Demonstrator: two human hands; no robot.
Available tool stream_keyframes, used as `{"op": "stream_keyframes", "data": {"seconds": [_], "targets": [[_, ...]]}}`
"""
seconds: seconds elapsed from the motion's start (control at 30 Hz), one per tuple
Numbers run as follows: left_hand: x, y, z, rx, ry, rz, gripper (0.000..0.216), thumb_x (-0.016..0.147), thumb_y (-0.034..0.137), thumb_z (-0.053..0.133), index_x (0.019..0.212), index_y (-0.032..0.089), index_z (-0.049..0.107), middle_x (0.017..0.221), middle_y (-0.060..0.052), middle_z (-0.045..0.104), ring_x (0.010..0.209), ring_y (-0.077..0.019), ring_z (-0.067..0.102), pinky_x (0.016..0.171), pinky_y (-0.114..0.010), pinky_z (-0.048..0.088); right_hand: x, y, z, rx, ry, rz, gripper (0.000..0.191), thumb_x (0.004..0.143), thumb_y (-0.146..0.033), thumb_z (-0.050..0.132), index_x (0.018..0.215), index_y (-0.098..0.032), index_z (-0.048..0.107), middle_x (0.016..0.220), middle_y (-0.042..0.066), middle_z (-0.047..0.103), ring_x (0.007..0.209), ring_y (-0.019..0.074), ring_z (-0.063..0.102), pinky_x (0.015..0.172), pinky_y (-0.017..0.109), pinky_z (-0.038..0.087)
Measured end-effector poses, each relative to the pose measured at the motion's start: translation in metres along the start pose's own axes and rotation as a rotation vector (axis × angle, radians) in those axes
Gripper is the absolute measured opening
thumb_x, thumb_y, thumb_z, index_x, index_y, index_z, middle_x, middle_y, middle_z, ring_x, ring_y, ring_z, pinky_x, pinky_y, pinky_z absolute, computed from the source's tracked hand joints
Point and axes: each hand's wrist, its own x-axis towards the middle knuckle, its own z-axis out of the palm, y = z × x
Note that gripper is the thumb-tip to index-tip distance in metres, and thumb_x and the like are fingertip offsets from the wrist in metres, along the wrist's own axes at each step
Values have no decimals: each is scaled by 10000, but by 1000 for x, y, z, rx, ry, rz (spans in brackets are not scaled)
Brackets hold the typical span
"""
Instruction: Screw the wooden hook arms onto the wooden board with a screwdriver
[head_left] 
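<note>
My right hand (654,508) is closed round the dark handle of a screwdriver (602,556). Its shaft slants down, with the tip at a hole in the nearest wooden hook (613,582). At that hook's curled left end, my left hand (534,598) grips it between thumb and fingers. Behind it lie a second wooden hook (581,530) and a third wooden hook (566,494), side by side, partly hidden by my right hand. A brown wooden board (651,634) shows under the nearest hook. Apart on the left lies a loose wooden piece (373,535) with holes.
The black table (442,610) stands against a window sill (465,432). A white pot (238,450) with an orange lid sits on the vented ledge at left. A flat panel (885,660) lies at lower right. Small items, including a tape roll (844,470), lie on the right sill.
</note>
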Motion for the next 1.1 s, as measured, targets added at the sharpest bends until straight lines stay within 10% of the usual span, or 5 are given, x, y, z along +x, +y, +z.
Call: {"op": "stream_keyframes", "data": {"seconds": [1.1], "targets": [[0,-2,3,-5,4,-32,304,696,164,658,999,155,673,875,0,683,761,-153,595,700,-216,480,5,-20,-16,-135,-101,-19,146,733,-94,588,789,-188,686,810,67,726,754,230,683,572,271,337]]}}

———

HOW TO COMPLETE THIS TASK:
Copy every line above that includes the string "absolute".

REPLY:
Gripper is the absolute measured opening
thumb_x, thumb_y, thumb_z, index_x, index_y, index_z, middle_x, middle_y, middle_z, ring_x, ring_y, ring_z, pinky_x, pinky_y, pinky_z absolute, computed from the source's tracked hand joints

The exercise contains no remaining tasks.